Index and Disk Space


Disk space is a very important factor to Create, Rebuild or Drop Index. Disk space causes the performance degradation of an index or even fails. So the understanding about disk space is very important factors.  In this article I am trying to discuss related to it.

o   Space required in Index Data Definition Language Operations
o   An Example of Index Disk Space
o   Transaction Log Disk Space for Index Operations

Space required in Index DDL Operations

Here I am mentioning some Index operations not required any additional disk space is mentioned bellow.

o   ALTER INDEX with REORGANIZE options not required any additional disk space as the index is reorganized within the existing pages allocated to it; no new pages are allocated. But the log space is required.
o   When we are dropping a non-clustered index by DROP INDEX or when we are dropping a clustered index offline without specifying the MOVE TO clause and non-clustered index do not exist.
o   When we are CREATE TABLE with PRIMARY KEY or UNIQUE constraints

The index operation that required additional disk space is mentioned bellow.
All other index DDL operations require additional temporary disk space to use during the operation, and the permanent disk space to store the new index structure or structures.


When a new index structure is created, disk space for both the old (source) and new (target) structures is required in their appropriate files and file groups. The old structure is not de-allocated until the index creation transaction commits.

The DDL operations that needs new index structures and required additional disk space is mentioned bellow.

o   CREATE INDEX
o   CREATE INDEX WITH DROP_EXISTING
o   ALTER INDEX REBUILD
o   ALTER TABLE ADD CONSTRAINT (PRIMARY KEY or UNIQUE)
o   ALTER TABLE DROP CONSTRAINT (PRIMARY KEY or UNIQUE) when the constraint is based on a clustered index
o   DROP INDEX MOVE TO (Applies only to clustered indexes.)
An Example of Index Disk Space
I am finding this example from MSDN.
The formula is used to measure, disk space requirements is mentioned bellow
IndexSize = NoOfRows *  AvgSizeOfIndex * 2 * (1/(100-FILLFACTOR)/100

In this example, disk space requirements to create a clustered index are determined. Assume the following conditions are true before creating the clustered index:
o   The existing table (heap) contains 1 million rows. Each row is 200 bytes long.
o   Non-clustered index A contains 1 million rows. Each row is 50 bytes long.
o   Non-clustered index B contains 1 million rows. Each row is 80 bytes long.
o   The index create memory option is set to 2 MB.
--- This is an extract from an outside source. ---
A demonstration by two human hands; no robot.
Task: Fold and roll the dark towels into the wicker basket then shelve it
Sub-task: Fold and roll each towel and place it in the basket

A fill factor value of 80 is used for all existing and new indexes. This means the pages are 80% full.

Note: As a result of creating a clustered index, the two non-clustered indexes must be rebuilt to replace the row indicator with the new clustered index key.
Disk Space Calculations for an Offline Index Operation

In the following steps, both temporary disk space to be used during the index operation and permanent disk space to store the new indexes are calculated. The calculations shown are approximate: results are rounded up and consider only the size of index leaf level. The tilde (~) is used to indicate approximate calculations.


1.             Determine the size of the existing (source) structures

Heap: 1 million * 200 bytes ~ 200 MB
Non-clustered index A: 1 million * 50 bytes / 80% ~ 63 MB
Non-clustered index B: 1 million * 80 bytes / 80% ~ 100 MB
Total size of existing structures: 363 MB
2.            Determine the size of the new (target) index structures

Assume that the new clustered key is 24 bytes long including a uniqueifier. The row indicator (8 bytes long) in both non-clustered indexes will be replaced by this clustered key.

Clustered index: 1 million * 200 bytes / 80% ~ 250 MB
Non-clustered index A: 1 million * (50 – 8 + 24) bytes / 80% ~ 83 MB
Non-clustered index B: 1 million * (80 – 8 + 24) bytes / 80% ~ 120 MB
Total size of new structures: 453 MB

Total disk space required to support both the source and target structures for the duration of the index operation is 816 MB (363 + 453). The space currently allocated to the source structures will be deallocated after the index operation is committed.
3.            Determine additional temporary disk space for sorting

Space requirements are shown for sorting in tempdb (with SORT_IN_TEMPDB set to ON) and sorting in the target location (with SORT_IN_TEMPDB set to OFF).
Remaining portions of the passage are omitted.